#### WHAT YOU SHOULD DO:
Reproduce word for word the line that contains "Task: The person" and each line that follows it, stopping after the final line of the material.

*** Opening of DATASET ***

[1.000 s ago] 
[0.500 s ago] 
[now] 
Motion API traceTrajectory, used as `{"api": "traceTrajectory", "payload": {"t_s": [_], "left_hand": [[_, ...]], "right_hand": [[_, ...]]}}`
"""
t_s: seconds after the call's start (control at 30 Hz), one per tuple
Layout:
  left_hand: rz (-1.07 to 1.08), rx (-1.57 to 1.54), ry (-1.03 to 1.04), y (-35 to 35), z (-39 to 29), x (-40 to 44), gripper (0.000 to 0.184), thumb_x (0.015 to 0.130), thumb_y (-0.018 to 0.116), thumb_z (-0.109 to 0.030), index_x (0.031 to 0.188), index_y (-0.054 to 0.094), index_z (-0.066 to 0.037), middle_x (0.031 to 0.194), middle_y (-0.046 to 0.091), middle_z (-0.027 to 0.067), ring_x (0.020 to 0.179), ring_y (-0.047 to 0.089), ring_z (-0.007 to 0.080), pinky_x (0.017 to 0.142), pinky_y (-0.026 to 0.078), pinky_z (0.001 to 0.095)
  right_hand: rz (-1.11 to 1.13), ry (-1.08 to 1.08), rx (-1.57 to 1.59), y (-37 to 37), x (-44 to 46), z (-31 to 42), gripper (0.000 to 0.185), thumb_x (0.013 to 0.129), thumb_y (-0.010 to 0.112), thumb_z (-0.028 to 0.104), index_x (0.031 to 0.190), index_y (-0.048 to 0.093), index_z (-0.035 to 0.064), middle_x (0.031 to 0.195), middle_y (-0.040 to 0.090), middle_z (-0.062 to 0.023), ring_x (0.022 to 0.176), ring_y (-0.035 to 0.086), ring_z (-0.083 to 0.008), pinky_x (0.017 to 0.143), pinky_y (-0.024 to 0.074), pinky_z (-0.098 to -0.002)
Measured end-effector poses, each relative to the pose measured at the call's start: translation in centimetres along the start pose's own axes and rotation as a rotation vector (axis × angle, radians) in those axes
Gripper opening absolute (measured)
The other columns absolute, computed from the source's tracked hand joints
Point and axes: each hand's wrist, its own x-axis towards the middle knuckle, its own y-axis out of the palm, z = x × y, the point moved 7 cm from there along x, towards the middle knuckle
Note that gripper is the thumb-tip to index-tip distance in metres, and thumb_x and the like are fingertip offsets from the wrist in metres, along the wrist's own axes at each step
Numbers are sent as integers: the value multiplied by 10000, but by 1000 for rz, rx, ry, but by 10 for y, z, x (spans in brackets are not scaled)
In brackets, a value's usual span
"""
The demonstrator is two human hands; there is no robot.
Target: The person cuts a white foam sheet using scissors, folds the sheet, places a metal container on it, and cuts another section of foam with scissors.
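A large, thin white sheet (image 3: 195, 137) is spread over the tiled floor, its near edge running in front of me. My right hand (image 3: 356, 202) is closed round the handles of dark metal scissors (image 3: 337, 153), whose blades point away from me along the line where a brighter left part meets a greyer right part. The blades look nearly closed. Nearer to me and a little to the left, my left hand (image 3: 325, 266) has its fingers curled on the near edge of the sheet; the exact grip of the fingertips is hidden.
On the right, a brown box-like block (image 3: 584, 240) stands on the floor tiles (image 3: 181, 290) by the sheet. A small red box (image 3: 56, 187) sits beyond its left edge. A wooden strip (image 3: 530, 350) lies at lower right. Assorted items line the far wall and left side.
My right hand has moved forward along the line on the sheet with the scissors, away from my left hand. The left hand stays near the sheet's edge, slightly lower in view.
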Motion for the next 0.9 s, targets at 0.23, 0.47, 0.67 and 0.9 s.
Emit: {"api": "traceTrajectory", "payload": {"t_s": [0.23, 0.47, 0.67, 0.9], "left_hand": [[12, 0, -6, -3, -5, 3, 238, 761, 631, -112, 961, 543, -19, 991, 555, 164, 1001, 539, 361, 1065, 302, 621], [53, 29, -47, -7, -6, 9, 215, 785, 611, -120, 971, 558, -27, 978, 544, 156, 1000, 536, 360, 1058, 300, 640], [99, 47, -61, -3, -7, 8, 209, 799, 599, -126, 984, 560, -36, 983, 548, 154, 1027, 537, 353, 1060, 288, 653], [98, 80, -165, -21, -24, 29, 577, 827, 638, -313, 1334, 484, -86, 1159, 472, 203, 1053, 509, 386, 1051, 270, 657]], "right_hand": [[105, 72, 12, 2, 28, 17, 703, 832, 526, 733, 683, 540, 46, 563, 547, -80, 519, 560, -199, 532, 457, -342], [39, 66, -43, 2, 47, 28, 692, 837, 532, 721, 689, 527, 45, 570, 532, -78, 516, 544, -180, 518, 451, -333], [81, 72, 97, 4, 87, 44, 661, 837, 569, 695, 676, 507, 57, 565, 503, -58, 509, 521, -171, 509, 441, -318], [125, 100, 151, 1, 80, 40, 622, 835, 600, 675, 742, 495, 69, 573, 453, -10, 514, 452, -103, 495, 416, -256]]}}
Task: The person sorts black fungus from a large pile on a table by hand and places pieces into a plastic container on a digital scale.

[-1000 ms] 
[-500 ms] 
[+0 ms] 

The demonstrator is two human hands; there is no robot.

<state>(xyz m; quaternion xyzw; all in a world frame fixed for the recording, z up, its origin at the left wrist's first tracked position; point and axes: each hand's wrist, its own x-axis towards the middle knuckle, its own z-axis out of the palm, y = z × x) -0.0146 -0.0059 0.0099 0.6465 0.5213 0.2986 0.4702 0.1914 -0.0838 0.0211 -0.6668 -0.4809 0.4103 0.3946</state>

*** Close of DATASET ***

#### RESULT OF THIS TASK:
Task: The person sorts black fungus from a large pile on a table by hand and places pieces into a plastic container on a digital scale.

[-1000 ms] 
[-500 ms] 
[+0 ms] 

The demonstrator is two human hands; there is no robot.

<state>(xyz m; quaternion xyzw; all in a world frame fixed for the recording, z up, its origin at the left wrist's first tracked position; point and axes: each hand's wrist, its own x-axis towards the middle knuckle, its own z-axis out of the palm, y = z × x) -0.0146 -0.0059 0.0099 0.6465 0.5213 0.2986 0.4702 0.1914 -0.0838 0.0211 -0.6668 -0.4809 0.4103 0.3946</state>

The response to this exercise is now complete.